▶ [Exercise goal]: Go through the material below and count the lines with the string "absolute"; the number is the whole answer.

----- Supplied material -----

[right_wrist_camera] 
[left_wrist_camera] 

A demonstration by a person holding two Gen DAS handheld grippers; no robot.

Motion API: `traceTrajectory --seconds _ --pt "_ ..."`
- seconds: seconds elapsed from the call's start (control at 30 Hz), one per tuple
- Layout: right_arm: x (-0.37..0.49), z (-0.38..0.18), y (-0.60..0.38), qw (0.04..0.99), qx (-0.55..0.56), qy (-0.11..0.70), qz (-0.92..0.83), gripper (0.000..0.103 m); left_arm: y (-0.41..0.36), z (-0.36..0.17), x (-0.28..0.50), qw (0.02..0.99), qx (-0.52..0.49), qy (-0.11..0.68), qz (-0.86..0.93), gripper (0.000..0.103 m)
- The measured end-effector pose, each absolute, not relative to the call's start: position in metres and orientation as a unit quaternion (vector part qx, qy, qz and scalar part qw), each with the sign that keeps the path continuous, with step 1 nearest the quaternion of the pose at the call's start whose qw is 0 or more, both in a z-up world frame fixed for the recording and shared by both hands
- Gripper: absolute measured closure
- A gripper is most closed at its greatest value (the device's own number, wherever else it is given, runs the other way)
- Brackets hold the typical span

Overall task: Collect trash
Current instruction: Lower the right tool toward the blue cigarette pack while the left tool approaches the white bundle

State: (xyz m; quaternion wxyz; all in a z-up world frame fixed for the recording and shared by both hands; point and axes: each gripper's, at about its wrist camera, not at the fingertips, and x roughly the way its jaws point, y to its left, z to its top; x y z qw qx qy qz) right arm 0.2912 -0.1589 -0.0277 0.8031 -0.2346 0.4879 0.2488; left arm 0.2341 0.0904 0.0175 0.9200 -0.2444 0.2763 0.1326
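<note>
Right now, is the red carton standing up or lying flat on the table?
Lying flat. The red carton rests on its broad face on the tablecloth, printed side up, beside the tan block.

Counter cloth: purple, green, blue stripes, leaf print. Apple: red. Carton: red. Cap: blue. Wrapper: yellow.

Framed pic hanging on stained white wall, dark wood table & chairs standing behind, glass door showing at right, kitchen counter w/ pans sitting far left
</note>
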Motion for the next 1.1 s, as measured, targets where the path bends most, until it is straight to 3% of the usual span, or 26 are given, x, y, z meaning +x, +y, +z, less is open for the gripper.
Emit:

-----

▶ [Response area]: 2